> _Problem requirements_
Produce an exact copy of the lines from the line containing "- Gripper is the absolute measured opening" through the last line of the entries below, and only those lines.

(Stored dataset items)
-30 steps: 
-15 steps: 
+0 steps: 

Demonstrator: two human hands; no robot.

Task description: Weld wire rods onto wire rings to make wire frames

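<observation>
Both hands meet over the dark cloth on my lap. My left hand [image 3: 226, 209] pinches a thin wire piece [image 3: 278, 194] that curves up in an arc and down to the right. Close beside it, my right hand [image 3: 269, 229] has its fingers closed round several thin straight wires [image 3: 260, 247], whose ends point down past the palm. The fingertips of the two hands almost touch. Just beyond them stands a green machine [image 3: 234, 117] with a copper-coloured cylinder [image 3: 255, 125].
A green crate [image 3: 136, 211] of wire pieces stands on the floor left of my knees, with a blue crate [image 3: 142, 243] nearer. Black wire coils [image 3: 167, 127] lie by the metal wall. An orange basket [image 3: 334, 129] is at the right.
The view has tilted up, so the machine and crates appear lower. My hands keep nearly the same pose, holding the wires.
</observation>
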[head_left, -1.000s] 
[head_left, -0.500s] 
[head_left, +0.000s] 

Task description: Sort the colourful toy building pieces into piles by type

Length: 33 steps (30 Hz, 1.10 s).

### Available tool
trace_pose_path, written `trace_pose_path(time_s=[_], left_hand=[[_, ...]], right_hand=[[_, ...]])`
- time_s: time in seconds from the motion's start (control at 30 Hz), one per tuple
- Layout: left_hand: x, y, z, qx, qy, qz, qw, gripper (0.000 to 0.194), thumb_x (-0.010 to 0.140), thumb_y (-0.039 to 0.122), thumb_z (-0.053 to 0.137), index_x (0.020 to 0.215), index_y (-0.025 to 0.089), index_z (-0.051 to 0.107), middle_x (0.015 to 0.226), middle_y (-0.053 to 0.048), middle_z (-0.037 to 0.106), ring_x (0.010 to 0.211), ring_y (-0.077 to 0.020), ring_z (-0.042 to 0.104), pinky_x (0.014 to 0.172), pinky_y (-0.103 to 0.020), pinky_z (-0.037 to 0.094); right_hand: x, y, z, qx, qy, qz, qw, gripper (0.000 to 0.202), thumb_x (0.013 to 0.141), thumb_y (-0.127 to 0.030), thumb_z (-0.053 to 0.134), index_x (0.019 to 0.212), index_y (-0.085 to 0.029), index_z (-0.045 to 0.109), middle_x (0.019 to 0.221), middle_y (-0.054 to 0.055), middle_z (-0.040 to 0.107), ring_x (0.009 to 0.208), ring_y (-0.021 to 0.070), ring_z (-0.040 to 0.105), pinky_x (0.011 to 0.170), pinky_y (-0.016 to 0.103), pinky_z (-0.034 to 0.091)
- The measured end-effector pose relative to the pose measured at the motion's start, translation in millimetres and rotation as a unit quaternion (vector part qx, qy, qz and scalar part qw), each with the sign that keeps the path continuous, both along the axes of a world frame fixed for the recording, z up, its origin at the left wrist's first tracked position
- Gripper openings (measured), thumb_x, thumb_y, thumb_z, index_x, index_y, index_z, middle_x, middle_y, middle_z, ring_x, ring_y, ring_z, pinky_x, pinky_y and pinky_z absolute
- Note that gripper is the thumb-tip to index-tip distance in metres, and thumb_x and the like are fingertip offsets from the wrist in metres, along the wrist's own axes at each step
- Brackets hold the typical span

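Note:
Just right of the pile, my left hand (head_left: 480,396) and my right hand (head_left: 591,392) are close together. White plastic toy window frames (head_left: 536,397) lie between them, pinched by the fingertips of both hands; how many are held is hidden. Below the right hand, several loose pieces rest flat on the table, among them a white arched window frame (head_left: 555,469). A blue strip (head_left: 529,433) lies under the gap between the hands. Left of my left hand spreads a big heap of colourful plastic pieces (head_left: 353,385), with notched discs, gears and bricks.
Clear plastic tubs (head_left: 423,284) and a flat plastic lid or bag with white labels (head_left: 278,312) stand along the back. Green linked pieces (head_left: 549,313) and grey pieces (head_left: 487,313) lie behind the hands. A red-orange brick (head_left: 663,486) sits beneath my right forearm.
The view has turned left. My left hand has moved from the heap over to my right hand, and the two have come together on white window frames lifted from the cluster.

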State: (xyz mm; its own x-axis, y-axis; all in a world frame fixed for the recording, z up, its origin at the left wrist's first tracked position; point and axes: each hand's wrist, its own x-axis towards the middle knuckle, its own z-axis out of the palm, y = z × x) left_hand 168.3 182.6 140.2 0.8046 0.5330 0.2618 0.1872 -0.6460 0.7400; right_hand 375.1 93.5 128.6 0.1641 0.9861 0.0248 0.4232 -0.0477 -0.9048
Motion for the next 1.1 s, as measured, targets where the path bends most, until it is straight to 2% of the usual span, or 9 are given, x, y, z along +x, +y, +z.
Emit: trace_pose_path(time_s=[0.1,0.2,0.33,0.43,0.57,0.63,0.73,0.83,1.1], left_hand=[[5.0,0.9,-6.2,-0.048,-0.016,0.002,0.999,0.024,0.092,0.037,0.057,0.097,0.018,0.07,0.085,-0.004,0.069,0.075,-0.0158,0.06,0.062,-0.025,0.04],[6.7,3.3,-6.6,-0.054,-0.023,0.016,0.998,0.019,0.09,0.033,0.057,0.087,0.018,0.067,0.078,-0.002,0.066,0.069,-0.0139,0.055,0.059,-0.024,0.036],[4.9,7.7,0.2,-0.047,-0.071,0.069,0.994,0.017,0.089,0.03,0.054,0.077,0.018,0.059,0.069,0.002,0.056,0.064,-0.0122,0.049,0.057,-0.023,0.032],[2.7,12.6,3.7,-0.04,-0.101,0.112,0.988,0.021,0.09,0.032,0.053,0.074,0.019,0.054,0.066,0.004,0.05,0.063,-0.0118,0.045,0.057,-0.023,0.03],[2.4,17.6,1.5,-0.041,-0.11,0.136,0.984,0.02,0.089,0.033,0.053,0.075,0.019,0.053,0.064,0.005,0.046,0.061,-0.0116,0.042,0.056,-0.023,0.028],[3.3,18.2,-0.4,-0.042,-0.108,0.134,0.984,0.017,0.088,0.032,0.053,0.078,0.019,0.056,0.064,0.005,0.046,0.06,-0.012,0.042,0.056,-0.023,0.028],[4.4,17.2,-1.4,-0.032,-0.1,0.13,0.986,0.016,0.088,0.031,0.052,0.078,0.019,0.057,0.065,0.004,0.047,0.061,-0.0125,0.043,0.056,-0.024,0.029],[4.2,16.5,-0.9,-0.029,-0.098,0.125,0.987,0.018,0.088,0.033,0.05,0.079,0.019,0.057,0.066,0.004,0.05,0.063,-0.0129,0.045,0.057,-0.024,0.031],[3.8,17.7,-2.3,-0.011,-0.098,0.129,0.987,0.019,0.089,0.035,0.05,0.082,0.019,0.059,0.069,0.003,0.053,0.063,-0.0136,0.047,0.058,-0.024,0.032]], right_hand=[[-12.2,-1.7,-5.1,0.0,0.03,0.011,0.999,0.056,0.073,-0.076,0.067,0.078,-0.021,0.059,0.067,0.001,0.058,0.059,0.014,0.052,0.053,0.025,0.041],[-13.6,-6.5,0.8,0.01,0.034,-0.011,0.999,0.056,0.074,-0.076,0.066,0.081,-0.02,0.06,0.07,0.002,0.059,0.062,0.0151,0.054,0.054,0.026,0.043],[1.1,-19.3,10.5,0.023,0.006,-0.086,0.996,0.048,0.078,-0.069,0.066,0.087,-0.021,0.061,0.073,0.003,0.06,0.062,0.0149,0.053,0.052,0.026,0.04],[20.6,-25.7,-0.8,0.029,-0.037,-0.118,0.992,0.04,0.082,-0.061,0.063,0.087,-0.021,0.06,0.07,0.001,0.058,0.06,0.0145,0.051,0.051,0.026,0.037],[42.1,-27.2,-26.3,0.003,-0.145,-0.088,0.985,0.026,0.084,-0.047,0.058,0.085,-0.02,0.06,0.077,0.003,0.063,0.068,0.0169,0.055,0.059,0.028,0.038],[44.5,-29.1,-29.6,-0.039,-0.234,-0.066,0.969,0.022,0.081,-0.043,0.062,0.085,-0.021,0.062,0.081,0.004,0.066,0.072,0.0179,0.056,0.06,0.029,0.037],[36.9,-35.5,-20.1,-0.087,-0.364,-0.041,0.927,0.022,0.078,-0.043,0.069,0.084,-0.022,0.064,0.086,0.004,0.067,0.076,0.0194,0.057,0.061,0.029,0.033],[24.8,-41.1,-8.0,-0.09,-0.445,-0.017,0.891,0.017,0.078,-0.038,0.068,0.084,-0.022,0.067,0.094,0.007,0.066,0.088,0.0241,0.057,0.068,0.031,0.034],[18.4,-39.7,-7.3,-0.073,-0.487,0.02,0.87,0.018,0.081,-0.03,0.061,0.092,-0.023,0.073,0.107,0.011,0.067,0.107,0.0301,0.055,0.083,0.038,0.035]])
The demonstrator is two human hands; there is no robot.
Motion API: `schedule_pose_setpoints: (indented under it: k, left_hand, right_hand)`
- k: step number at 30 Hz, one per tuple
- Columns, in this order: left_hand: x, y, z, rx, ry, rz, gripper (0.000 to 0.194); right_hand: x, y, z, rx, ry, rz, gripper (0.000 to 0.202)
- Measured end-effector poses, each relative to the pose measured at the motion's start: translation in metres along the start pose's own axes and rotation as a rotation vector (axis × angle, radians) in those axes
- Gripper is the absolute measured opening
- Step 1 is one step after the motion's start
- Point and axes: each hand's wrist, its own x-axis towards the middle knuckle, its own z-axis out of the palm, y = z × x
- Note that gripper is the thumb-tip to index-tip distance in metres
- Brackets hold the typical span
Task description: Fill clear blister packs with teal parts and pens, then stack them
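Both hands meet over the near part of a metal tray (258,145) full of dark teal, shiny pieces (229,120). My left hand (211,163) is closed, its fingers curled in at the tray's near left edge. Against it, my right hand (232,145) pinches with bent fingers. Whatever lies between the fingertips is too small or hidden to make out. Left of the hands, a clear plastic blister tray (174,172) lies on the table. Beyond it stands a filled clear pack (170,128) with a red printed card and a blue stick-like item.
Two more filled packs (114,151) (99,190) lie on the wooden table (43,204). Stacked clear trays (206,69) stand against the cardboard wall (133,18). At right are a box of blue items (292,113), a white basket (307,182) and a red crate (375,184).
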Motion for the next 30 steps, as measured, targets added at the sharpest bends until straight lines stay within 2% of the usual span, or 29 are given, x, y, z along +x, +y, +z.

> _Response_
- Gripper is the absolute measured opening
- Step 1 is one step after the motion's start
- Point and axes: each hand's wrist, its own x-axis towards the middle knuckle, its own z-axis out of the palm, y = z × x
- Note that gripper is the thumb-tip to index-tip distance in metres
- Brackets hold the typical span
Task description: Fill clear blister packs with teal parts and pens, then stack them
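Both hands meet over the near part of a metal tray (258,145) full of dark teal, shiny pieces (229,120). My left hand (211,163) is closed, its fingers curled in at the tray's near left edge. Against it, my right hand (232,145) pinches with bent fingers. Whatever lies between the fingertips is too small or hidden to make out. Left of the hands, a clear plastic blister tray (174,172) lies on the table. Beyond it stands a filled clear pack (170,128) with a red printed card and a blue stick-like item.
Two more filled packs (114,151) (99,190) lie on the wooden table (43,204). Stacked clear trays (206,69) stand against the cardboard wall (133,18). At right are a box of blue items (292,113), a white basket (307,182) and a red crate (375,184).
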Motion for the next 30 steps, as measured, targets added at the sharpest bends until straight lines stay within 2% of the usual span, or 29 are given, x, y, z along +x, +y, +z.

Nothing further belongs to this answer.